**Work instructions:** Exactly as written, return every line of the data below.
═════ Provided material
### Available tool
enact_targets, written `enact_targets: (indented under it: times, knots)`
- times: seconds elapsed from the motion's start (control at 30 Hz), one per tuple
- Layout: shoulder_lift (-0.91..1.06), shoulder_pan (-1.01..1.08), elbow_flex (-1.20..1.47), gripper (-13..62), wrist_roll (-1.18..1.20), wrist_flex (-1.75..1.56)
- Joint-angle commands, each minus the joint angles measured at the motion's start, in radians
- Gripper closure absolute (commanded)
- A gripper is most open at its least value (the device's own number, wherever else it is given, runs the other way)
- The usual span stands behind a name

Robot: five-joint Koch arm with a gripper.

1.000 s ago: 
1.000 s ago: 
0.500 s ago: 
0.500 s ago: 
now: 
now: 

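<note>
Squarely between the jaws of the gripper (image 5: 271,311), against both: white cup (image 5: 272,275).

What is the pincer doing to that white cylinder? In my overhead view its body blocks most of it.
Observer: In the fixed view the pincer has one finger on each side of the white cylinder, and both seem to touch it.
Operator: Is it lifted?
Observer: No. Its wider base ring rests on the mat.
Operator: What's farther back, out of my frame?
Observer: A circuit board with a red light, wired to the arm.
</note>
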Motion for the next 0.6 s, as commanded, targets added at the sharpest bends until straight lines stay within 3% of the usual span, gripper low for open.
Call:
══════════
**The completed task:**
### Available tool
enact_targets, written `enact_targets: (indented under it: times, knots)`
- times: seconds elapsed from the motion's start (control at 30 Hz), one per tuple
- Layout: shoulder_lift (-0.91..1.06), shoulder_pan (-1.01..1.08), elbow_flex (-1.20..1.47), gripper (-13..62), wrist_roll (-1.18..1.20), wrist_flex (-1.75..1.56)
- Joint-angle commands, each minus the joint angles measured at the motion's start, in radians
- Gripper closure absolute (commanded)
- A gripper is most open at its least value (the device's own number, wherever else it is given, runs the other way)
- The usual span stands behind a name

Robot: five-joint Koch arm with a gripper.

1.000 s ago: 
1.000 s ago: 
0.500 s ago: 
0.500 s ago: 
now: 
now: 

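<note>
Squarely between the jaws of the gripper (image 5: 271,311), against both: white cup (image 5: 272,275).

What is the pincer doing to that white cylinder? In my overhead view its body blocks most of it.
Observer: In the fixed view the pincer has one finger on each side of the white cylinder, and both seem to touch it.
Operator: Is it lifted?
Observer: No. Its wider base ring rests on the mat.
Operator: What's farther back, out of my frame?
Observer: A circuit board with a red light, wired to the arm.
</note>
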Motion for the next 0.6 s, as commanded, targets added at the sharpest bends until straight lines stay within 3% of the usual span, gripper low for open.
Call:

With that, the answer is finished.